The first USS Chewink (AM-39/ASR-3) was a  in the United States Navy. She was later converted to a submarine rescue ship.

Chewink was launched 21 December 1918 by Todd Shipyard Corp., New York City; sponsored by Miss M. Sperrin; and commissioned 9 April 1919. She was reclassified ASR-3 on 12 September 1929.

North Sea mine clearance operations  
Chewink sailed from Boston, Massachusetts, 23 May 1919 for Kirkwall, Orkney Islands, arriving 5 July to aid in the vast task of clearing the North Sea minefields.

U.S. East Coast operations 
She returned via Lisbon, the Azores, and Bermuda to New York, arriving 19 November, and for the next 11 years operated along the east coast and to Cuba and Puerto Rico in a variety of duties, which included salvage, target towing, a school for Naval Engineering, recovering mines, experimental underwater radio tests, net laying and tending, and tending submarines.

U.S. West Coast operations 
In October 1930 she sailed from New London, Connecticut, with Submarine Division 4 for Pearl Harbor, to be stationed there as submarine tender, until 5 January 1931, and then at Coco Solo, Panama Canal Zone until August 1933. Chewink was decommissioned at Pearl Harbor 21 August 1933, remaining there until April 1937, when her berth was changed to Mare Island Navy Yard.
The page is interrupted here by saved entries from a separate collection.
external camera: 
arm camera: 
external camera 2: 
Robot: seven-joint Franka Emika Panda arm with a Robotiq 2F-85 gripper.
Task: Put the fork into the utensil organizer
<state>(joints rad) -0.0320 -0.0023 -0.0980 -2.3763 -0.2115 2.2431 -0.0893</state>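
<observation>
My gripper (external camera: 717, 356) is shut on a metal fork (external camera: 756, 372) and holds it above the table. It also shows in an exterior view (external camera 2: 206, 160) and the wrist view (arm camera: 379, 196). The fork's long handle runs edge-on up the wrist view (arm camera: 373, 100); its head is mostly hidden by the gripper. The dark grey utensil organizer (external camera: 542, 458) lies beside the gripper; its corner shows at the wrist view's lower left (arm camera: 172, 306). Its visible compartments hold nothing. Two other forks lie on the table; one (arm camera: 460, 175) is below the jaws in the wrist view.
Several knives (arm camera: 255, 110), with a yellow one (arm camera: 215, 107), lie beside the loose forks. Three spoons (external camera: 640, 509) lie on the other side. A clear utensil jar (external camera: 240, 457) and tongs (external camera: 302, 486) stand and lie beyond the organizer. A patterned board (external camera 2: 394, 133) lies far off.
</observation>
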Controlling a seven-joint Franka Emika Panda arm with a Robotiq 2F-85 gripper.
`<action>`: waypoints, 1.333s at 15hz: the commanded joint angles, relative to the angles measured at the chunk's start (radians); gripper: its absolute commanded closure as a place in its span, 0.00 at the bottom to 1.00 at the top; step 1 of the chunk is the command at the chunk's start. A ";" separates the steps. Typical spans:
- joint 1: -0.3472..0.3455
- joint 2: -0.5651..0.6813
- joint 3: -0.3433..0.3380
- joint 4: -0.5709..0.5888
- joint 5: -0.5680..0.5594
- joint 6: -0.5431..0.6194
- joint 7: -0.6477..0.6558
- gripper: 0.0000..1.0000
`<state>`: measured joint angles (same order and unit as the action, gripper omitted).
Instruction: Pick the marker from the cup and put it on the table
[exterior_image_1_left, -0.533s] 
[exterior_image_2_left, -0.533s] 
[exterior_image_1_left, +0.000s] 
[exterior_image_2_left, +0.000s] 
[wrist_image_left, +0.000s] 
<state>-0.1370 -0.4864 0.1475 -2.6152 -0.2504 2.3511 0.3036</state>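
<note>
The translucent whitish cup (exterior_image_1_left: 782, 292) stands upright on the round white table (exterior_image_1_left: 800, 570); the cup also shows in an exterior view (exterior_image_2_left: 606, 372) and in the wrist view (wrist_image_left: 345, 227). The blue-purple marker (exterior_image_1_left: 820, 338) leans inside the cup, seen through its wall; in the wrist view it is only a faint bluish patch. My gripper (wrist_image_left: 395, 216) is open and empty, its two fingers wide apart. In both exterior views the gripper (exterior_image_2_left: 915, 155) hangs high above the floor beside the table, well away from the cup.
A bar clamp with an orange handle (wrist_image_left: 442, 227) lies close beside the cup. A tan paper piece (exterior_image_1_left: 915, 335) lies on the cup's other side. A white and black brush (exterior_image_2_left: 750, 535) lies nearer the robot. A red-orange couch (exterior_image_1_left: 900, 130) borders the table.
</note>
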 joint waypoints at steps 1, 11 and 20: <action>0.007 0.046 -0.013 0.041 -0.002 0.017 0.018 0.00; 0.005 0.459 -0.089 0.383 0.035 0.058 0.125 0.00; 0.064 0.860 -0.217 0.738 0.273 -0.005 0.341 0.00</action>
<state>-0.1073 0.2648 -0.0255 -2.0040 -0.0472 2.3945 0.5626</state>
World War II East Coast operations  
Chewink recommissioned 12 November 1940, sailed from San Diego, California, 3 February 1941, and on 10 May reached New London, Connecticut, her base through the remainder of her active service. During World War II, she aided America's growing ability to make war beneath the sea as she operated training divers, in submarine search and rescue exercises, as a station ship, and as a target ship for submarine torpedoes. Her operations took her to Halifax, Nova Scotia, and Argentia, Newfoundland, and several times to Key West, Florida.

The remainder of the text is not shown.